VI.  RESPONSIBILITIES OF COMPLIANCE DEPARTMENT

     A.   MAKING COMPLIANCE MANAGEABLE

          The Compliance Department will do everything it can to make compliance
          with the Company's Code of Ethics easy. Among the things that the
          Compliance Department will do are the following:

                                      -15-
<PAGE>
          (1) BE AVAILABLE. The Compliance Department will consist of enough
          individuals so that there is always access to a representative of the
          Compliance Department.

          (2) KEEP COMPANY LISTS CURRENT. The Compliance Department will make
          sure that employees have access through the research library to
          current Company Lists so that Company Names can be readily identified.

          (3) UPDATE FORMS AND ASSIST IN REPORTING. The Compliance Department
          will make sure that all employees have access to the forms necessary
          to report personal securities transactions.

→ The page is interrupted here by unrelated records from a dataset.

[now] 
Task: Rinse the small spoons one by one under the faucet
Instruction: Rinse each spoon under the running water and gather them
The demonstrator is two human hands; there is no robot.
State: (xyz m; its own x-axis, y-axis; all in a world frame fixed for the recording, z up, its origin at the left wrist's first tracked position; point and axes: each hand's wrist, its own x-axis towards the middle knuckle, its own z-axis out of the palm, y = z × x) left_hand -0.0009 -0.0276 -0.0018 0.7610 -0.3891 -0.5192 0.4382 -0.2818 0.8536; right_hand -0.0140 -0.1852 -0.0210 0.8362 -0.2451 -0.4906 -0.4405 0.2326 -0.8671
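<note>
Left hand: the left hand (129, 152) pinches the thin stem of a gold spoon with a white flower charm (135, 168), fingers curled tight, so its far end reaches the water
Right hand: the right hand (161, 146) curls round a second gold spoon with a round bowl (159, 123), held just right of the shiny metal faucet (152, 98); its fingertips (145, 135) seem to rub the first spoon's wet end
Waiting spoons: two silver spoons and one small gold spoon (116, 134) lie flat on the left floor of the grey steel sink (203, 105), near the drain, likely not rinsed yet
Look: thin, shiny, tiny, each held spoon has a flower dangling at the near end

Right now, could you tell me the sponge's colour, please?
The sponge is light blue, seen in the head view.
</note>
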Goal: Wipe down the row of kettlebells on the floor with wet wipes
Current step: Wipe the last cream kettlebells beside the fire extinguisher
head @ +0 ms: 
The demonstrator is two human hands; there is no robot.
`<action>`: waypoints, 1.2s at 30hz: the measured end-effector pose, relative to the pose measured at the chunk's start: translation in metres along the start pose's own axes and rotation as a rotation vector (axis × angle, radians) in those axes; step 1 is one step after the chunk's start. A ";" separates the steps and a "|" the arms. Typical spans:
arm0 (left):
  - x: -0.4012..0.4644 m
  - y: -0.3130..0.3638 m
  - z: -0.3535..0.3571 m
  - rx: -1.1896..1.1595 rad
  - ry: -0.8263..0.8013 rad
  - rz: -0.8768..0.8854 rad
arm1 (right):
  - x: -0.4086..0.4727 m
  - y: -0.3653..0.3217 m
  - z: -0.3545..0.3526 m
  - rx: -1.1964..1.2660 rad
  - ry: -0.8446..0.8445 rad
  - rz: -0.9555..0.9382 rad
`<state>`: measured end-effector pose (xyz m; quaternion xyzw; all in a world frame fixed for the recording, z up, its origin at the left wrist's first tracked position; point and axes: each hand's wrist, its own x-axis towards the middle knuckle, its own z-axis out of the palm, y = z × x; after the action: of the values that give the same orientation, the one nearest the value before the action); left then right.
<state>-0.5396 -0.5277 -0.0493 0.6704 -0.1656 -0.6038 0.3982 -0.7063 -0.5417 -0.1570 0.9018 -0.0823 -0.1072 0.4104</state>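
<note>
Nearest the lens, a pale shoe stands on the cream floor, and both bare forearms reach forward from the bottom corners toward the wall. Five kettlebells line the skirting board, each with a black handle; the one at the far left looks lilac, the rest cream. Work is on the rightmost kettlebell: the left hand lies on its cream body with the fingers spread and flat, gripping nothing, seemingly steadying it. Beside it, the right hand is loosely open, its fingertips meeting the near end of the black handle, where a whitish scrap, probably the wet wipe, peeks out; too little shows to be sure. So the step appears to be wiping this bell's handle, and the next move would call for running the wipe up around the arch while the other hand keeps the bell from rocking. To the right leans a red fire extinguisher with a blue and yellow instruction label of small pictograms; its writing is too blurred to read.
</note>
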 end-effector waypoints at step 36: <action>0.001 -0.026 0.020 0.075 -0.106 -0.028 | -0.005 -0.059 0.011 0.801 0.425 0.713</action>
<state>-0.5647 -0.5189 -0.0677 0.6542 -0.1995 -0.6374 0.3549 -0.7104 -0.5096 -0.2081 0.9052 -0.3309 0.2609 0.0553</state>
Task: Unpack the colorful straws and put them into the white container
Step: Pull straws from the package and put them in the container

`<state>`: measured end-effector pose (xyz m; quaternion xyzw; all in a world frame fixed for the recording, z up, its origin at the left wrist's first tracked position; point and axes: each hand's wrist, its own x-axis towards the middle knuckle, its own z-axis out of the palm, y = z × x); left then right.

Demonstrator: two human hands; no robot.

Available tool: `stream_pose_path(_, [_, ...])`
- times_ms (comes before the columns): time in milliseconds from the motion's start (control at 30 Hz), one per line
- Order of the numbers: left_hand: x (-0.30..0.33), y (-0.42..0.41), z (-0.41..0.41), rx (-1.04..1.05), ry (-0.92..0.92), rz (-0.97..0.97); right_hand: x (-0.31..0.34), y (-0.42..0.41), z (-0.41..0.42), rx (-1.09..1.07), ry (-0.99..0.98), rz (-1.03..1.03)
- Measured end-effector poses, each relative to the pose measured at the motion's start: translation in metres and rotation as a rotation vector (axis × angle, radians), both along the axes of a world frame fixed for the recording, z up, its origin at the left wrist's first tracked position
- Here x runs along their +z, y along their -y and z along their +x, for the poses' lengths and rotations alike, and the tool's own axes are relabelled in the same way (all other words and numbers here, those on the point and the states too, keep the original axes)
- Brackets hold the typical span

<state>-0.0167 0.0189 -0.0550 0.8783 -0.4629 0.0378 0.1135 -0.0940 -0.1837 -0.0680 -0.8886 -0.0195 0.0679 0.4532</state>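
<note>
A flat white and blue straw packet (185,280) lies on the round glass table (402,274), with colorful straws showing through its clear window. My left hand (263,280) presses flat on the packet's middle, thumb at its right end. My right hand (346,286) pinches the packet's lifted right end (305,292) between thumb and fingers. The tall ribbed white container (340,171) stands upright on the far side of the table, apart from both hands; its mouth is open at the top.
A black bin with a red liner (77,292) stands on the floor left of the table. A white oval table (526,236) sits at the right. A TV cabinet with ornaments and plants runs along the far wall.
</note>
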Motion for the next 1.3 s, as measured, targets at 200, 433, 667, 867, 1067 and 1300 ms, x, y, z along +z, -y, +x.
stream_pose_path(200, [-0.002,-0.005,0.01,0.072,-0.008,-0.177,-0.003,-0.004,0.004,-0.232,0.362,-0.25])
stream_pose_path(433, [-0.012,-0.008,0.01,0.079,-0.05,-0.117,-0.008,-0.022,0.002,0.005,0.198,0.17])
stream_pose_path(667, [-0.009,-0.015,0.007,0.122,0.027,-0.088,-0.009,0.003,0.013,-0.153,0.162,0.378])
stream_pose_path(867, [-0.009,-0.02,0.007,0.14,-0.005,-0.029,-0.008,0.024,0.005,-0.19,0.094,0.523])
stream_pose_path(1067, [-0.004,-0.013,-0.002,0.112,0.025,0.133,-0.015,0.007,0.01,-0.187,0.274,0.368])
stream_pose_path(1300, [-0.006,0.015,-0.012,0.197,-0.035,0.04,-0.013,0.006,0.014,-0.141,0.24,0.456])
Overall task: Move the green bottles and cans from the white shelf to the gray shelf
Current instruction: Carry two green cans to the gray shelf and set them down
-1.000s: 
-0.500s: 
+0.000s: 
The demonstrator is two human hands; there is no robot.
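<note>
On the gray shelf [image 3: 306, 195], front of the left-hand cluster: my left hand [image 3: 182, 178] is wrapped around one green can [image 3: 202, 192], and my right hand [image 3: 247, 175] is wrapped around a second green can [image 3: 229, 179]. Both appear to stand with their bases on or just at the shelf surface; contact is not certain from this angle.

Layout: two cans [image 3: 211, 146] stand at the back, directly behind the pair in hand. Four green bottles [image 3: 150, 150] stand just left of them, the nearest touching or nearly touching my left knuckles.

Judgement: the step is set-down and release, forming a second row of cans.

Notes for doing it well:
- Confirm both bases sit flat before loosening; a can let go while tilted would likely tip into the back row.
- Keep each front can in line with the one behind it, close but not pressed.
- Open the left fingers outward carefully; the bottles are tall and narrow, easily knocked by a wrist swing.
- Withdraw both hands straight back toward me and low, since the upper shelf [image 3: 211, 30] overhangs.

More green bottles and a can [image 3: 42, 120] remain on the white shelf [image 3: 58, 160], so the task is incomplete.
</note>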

The Compliance Department
          will assist employees in making arrangements to accommodate vacation
          and travel schedules that might interfere with timely pre-clearance,
          execution and/or report submission.

          (4) KEEP CURRENT EMPLOYEE LIST. The Compliance Department will
          maintain a current list of all employees covered by this Code of
          Ethics so that employees can easily assure themselves that all persons
          covered by the definition of "employee" (E.G., family members) are
          correctly identified. Other information, such as identification of
          brokerage accounts, will also be maintained by the Compliance
          Department.

          (5) RESPECT CONFIDENTIALITY. The Compliance Department understands the
          sensitivity of personal financial information and will maintain all
          information in a confidential manner that respects each individual
          employee's privacy.

     B.   IMPORTANCE OF ADHERENCE TO PROCEDURES.

          It is very important that all employees adhere strictly to the
          Personal Trading/ Confidential Information Compliance Procedures. Any
          violations of such policies and procedures may result in serious
          sanctions, including dismissal from the Company.

     C.   QUESTIONS.

          Any questions regarding the Company's policies or procedures regarding
          insider trading, confidential information and conflicts of interest
          should be referred to the Compliance Department.